Тем большей была радость, когда 3 декабря, после утренней воды и раздачи хлеба, к решетчатой двери подошел Карузо и прозвучало жданное долгожданное и все таки неожиданное:

– Номер две тысячи семьсот двадцать два! На выход со всем имуществом!

«Со всем имуществом!!»

Три мучительных года Этьен ждал, когда для него прозвучат эти слова. И вот наконец то Карузо произнес их, – как показалось Этьену, произнес, тоже слегка волнуясь.

– Только сейчас рассеялись мои сомнения, – счастливо улыбнулся Бруно. – Ты на пороге свободы.

– Надо еще прожить эти десять дней, – глубоко вздохнул Кертнер, но тут же неудержимо рассмеялся.

Больше ни слова друзья не сказали, молча обнялись – каждому хотелось прильнуть к другу всем сердцем – и заплакали, хотя оба стеснялись слез. Им обоим удалось овладеть собой, только когда они бойко завели речь о каком то совершенном пустяке.

Уходя из камеры, Кертнер впервые не сказал сегодня соседям: «Ариведерчи», а радостно воскликнул: «Аддио!» – и спазмы сжали его горло.

71

Одиночная камера, где Кертнеру предстояло провести в строгой изоляции последние десять дней, – на втором этаже.

Обычно, войдя в камеру, заключенный сразу спешит к окну: ну ка, что мне будет видно отсюда в ближайшие месяцы, а может быть, годы?

Но Этьен был сейчас равнодушен к виду из окна, он устало сел на койку.

Если быть чистосердечным и совсем искренним, Этьен даже доволен, что напоследок очутился в одиночке. Хорошо, что его отселили из общей камеры: предчувствие близкой свободы требует одиночества. Было бы жестоко и безнравственно жить счастливцем рядом с теми, кому еще предстоит долго томиться в заточении. А скрывать счастье труднее, чем горе.

Сколько есть на свете радостей, о которых и не подозревают те, кто всегда живет на воле!

Скоро у него вновь появится необходимость следить за временем и куда то торопиться. Пожалуй, гуманно, что узникам не оставляют часов, а то бы они не отводили глаз от циферблата и сокрушались по поводу того, что стрелки движутся слишком медленно.

Вновь появится право написать письмо, записку, когда за листом бумаги не подглядывают холодные глаза Джордано.

Люди на воле и не подозревают, что значит ходить по земле, куда и как тебе самому заблагорассудится, не ожидая команд и не прислушиваясь к ним.

Люди на воле не ценят возможности спать в темноте, без принудительной лампы над головой, они могут включить и выключить свет, когда им захочется. Ох, этот свет тюремной лампы, режущий глаза! И саму лампу тоже, как узницу, обволакивает железная сетка.

Право остаться наедине с собой, чтобы смотритель через «спиончино», то есть глазок, не засматривал тебе в самую душу…

Да мало ли есть уже почти забытых радостей, и все эти радости станут ему вскоре доступны!

Десять дней даны ему для того, чтобы подготовиться к свободной жизни, ко второму рождению, к 12 декабря 1939 года…

Иным счастливцам, едва они перешагнут порог тюрьмы, бросаются на шею родные, близкие.
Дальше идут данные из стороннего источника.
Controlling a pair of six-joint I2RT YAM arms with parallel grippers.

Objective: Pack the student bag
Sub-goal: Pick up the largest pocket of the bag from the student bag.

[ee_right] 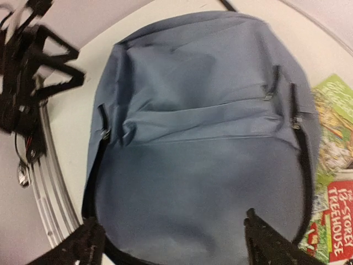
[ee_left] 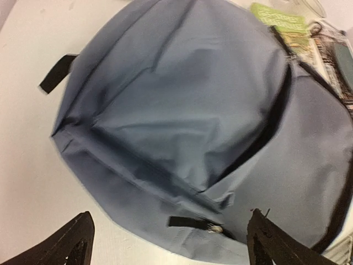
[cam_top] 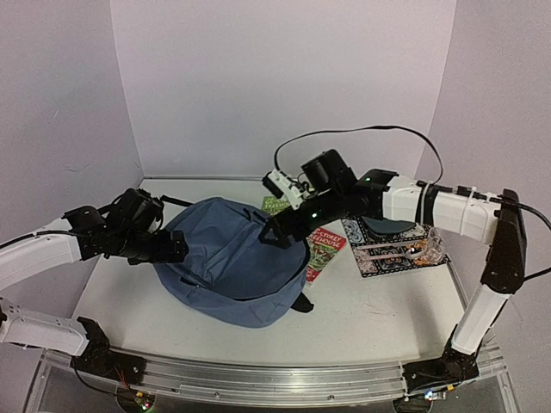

Никто его у тюремных ворот не поджидает, встреча ждет далеко далеко от Кастельфранко. Но при благоприятных обстоятельствах его могут быстро перебросить в Москву.

Может, ему удастся попасть туда к Новому году? У Танечки скоро начнутся зимние каникулы, лыжи ждут в передней. На балконах московских домов уже стоят перевязанные елки. Предусмотрительные хозяева купили елки впрок и держат их на балконах, чтобы хвоя не осыпалась в тепле раньше времени. А в канун Нового года елку никак не достать… Вообще конец года всегда приносит с собой множество хлопот и забот. Вечная возня с подпиской на газеты и журналы. А тут еще вечные и бесконечные варианты – где и с кем встречать Новый год. Охотней всего вспоминалось, как однажды они большой компанией встретили Новый год на лыжах. И снег скрипел на весь лес, и заразительно смеялись, и оглушительно хлопнула пробка от шампанского.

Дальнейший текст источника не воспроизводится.